2017 Big Data 100: 15 Coolest Big Data Platform Vendors

Elevating Big Data Operations

Business analytics and data management software may be the most visible components of a company's big data ecosystem. But under those software products are complex, integrated systems – either on premise or in the cloud – that serve as platforms for big data applications, processing huge volumes of data and providing the horsepower that keeps big data systems running.

The CRN editorial team has created the fifth annual Big Data 100 list, identifying vendors that have demonstrated an ability to innovate in bringing to market products and services that help businesses work with big data.

Here are 15 big data platform companies with on-premise and cloud systems for building and operating big data systems, including data warehouses and data lakes.

Amazon Web Services

Top Executive: CEO Andy Jassy

Amazon Web Services has become the defacto data management system for many business applications.
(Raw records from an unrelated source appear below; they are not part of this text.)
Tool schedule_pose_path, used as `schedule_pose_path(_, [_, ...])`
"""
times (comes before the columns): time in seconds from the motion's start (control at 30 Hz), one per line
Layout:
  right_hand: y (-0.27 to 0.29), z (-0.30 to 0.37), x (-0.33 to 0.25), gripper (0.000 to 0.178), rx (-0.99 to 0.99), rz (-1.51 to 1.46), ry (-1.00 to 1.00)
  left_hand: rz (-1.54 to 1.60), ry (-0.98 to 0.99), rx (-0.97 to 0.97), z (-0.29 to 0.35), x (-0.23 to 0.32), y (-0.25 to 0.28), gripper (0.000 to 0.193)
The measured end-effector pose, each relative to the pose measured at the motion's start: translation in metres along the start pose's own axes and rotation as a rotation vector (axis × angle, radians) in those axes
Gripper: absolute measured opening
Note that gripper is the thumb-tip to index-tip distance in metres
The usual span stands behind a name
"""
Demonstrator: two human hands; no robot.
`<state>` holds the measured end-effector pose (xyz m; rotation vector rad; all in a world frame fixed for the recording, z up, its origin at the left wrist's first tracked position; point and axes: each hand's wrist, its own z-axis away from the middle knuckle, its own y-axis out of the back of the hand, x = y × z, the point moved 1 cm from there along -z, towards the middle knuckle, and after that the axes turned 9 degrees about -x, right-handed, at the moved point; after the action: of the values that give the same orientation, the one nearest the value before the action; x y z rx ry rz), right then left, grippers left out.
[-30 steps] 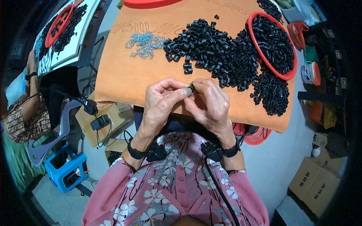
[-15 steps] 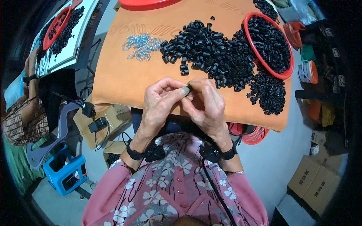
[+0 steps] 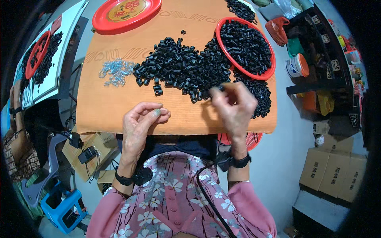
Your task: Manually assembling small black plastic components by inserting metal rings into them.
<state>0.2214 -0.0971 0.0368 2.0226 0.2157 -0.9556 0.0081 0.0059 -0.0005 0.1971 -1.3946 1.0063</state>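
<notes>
My left hand (image 3: 142, 125) is just above the orange cloth, thumb pressed to curled fingers; anything inside the pinch is hidden. My right hand (image 3: 235, 104), blurred by motion, is over the right side of the cloth with thumb and fingers drawn together. What it may hold is too smeared to name. Beyond it spreads a heap of short black plastic tubes (image 3: 186, 65). To the right lies a pile of smaller black parts (image 3: 260, 99), partly covered by my right hand. A small pile of silvery coil springs (image 3: 116, 72) lies left of the tubes.
A red-rimmed tray (image 3: 271, 65) full of black parts stands at the right of the orange-covered table (image 3: 107, 107). Farther back are a red plate-like tray (image 3: 104, 28) and more black pieces (image 3: 241, 11). Another person's arm (image 3: 18, 103) shows at far left beside a white table.
My hands, together at a small dark piece before, have parted. The right has moved right toward the black parts; the left stays near the front edge. The view has shifted.
</notes>
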Motion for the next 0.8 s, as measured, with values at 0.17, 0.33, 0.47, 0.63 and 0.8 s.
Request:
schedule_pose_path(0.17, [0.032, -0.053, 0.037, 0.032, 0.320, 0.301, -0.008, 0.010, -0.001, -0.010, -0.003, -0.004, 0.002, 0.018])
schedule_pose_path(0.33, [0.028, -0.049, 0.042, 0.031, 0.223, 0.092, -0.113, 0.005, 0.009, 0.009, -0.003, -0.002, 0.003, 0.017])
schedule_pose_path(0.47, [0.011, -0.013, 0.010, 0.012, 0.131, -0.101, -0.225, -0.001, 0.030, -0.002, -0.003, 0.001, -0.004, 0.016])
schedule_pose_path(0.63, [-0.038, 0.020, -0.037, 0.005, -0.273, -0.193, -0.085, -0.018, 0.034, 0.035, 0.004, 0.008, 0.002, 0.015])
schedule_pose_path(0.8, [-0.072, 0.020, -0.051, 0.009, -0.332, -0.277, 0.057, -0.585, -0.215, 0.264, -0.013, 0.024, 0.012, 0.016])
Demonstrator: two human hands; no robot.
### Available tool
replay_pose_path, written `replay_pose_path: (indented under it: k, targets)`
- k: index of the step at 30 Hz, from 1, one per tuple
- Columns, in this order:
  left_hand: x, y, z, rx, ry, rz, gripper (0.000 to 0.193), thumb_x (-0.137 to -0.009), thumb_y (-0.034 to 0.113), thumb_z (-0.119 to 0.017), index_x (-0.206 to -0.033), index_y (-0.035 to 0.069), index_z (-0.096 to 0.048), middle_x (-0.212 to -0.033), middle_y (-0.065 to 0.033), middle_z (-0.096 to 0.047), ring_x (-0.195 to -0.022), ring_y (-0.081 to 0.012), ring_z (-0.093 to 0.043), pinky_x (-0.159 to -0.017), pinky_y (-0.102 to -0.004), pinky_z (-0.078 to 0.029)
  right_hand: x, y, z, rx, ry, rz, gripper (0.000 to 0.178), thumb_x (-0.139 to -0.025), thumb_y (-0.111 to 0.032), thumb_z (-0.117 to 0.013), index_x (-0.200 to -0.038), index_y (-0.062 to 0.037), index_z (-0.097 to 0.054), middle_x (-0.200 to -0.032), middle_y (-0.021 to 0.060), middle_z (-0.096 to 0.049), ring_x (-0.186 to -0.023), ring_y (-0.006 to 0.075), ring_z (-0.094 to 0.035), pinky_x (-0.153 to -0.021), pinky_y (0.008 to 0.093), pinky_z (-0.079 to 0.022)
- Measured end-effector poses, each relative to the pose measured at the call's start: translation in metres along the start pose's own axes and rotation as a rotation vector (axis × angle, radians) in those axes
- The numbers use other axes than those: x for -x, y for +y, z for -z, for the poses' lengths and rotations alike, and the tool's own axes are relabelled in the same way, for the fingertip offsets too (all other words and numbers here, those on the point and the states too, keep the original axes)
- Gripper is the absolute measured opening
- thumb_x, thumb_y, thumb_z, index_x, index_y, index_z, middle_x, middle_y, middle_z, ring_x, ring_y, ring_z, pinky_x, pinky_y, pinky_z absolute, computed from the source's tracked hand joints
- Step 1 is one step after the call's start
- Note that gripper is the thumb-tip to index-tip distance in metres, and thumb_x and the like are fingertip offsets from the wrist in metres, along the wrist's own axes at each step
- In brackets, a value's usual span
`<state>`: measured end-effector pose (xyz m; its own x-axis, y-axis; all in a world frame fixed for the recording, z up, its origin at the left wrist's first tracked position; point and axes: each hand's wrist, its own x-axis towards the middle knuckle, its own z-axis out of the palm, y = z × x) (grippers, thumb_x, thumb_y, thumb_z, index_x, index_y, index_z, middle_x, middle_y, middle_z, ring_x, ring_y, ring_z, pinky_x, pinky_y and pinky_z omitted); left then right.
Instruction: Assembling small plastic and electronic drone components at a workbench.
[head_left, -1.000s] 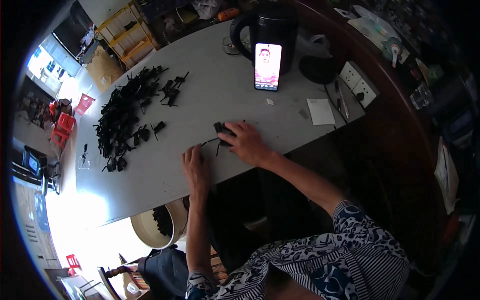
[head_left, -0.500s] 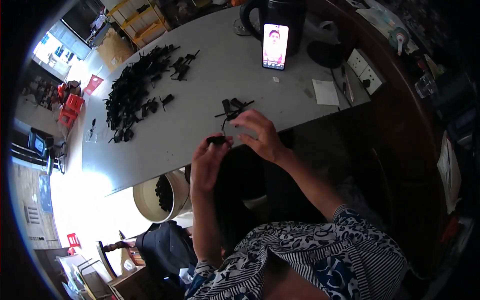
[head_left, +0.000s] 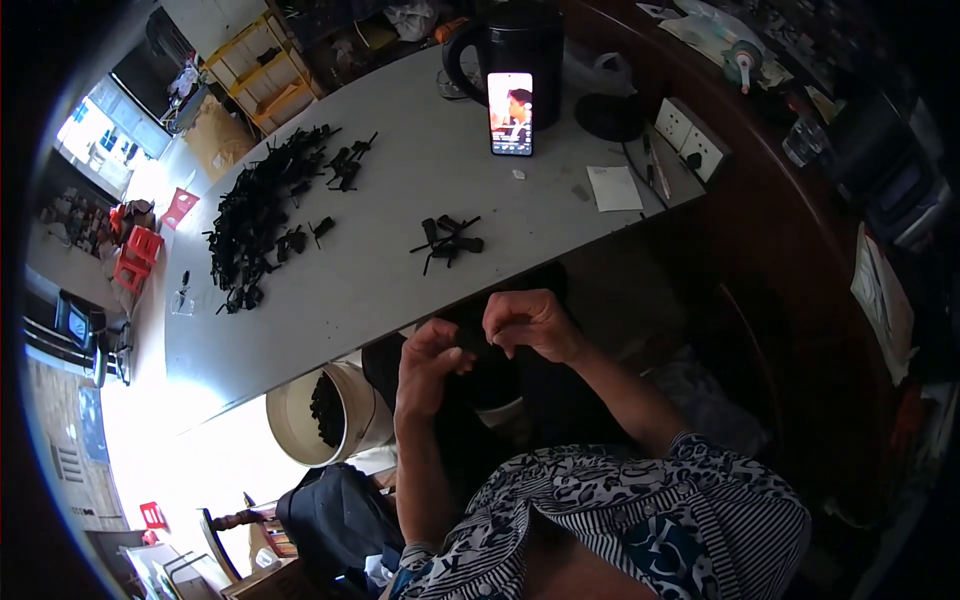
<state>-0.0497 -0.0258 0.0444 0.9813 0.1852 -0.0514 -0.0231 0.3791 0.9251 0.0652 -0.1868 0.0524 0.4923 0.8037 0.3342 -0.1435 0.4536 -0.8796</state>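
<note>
My left hand (head_left: 430,366) is raised over my lap, just off the table's near edge. Its fingers are curled with the thumb against them; what they hold is lost against the dark background. Facing it a short way to the right, my right hand (head_left: 530,326) has thumb and fingertips pinched together, and anything between them is too dark to make out. On the tabletop beyond both hands lies a small cluster of black parts with thin stems (head_left: 447,243). A much larger heap of similar black parts (head_left: 255,220) spreads over the table's left side.
A phone (head_left: 511,115) with a lit screen leans on a black kettle (head_left: 540,45) at the back of the grey table (head_left: 370,270). White sockets (head_left: 690,140) and a paper slip (head_left: 614,189) are at the right. Below the table edge, a cream bucket (head_left: 290,420) holds black pieces.
Both hands have drawn back from the table edge toward my body. The right hand has left the small cluster, its fingers now pinched. The black part seen in my left hand no longer shows clearly.
</note>
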Motion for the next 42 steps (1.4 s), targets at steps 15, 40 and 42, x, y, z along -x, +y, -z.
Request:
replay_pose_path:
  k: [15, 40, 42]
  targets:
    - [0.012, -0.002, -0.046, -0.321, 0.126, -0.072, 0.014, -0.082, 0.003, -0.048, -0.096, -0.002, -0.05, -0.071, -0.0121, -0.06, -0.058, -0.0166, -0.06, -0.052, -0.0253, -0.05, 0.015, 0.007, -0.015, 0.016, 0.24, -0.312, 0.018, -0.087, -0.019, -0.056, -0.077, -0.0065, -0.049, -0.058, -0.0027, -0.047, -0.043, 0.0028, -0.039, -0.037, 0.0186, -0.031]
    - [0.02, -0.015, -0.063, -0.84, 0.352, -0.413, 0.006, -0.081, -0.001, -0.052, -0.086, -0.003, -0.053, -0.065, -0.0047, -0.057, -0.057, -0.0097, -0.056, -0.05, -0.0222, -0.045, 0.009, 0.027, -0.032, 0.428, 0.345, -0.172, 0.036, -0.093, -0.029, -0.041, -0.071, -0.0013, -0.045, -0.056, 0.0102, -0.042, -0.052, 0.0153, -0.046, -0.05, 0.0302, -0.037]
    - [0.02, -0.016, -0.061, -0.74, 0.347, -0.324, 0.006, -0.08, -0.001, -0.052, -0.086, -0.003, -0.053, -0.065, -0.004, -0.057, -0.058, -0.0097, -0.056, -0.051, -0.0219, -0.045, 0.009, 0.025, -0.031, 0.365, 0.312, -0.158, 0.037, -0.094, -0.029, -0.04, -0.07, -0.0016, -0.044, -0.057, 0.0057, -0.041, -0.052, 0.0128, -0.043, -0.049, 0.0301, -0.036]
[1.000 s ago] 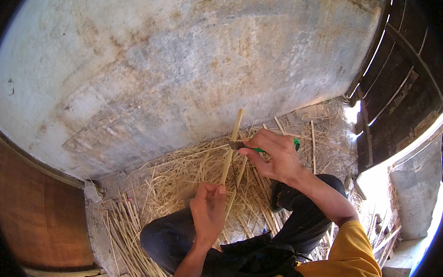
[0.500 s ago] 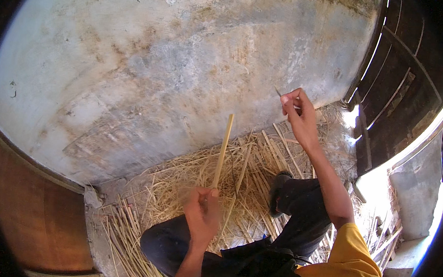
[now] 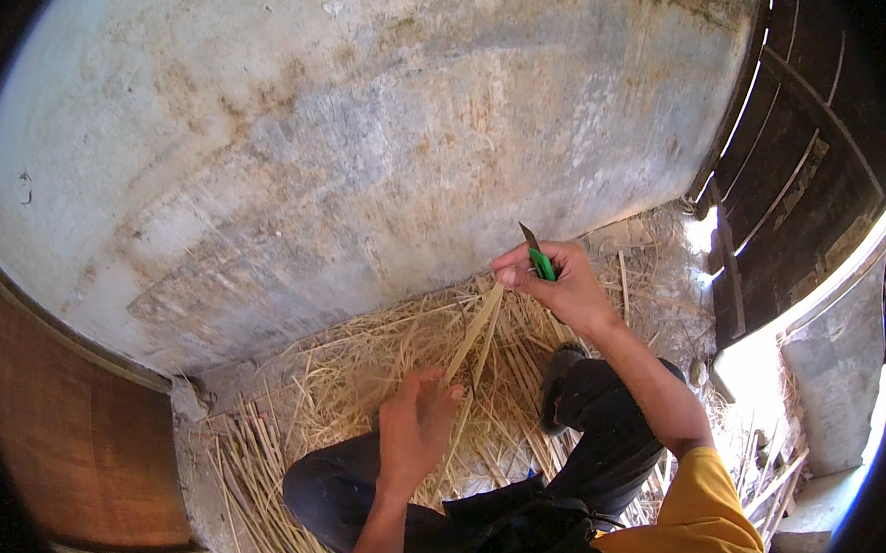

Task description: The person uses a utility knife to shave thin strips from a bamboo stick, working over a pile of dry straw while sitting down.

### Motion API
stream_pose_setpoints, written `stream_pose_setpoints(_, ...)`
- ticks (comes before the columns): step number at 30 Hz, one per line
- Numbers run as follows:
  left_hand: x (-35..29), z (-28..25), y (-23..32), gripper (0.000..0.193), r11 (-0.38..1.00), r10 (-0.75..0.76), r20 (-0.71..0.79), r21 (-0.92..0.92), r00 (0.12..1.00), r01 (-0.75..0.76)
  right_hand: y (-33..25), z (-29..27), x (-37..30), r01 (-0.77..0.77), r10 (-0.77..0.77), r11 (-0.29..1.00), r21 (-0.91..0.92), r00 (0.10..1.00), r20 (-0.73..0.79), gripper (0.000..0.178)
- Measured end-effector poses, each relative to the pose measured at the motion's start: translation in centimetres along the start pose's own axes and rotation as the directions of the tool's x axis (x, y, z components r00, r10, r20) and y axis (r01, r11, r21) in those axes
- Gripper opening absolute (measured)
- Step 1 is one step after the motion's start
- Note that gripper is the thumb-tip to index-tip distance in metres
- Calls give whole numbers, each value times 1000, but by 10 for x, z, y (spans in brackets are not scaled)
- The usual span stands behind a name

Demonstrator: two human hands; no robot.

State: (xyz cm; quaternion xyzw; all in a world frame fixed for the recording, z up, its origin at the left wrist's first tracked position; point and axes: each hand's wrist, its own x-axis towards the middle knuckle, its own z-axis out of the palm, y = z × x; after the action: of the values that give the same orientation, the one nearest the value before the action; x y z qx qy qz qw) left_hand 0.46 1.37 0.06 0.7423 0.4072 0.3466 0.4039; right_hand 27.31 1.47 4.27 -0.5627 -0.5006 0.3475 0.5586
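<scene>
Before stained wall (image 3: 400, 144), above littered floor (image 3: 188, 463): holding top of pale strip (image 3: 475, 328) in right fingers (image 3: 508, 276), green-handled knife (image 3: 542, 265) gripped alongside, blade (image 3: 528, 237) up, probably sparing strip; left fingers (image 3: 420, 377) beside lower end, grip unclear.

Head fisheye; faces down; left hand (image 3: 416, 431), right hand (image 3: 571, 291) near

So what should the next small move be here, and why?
I'd probably firm up the left hand on the lower end of the pale strip. Its grip there is hard to confirm, while the right hand seems to pinch the upper end and also holds the green-handled knife, blade pointing up. A steady left hold could free the right for the knife.
</scene>
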Motion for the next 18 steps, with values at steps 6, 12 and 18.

So it's no surprise that AWS is on a rapid growth trajectory and recently reported a $15-billion annual revenue run rate.

AWS' big data platform service offerings include analytic frameworks such as the Athena interactive query service and Elasticsearch service; real-time analytics with Kinesis Firehose; data management with Amazon DynamoDB NoSQL and Amazon Aurora relational database systems; the Redshift cloud data warehouse system; and the QuickSight business intelligence system.

Earlier this year AWS announced Redshift Spectrum, a new feature of the data warehouse system that allows customers to run queries on exabytes of data (1 exabyte equals 1,000 petabytes) stored in Amazon S3.

BlueData Software

Top Executive: CEO Kumar Sreekanti

BlueData's software, which incorporates Docker's container technology, is used to deploy big data infrastructure and applications in an on-premise model or on Amazon Web Services. BlueData EPIC (Elastic Private Instant Cluster) is a platform that provides Hadoop-as-a-Service and Spark-as-a-Service.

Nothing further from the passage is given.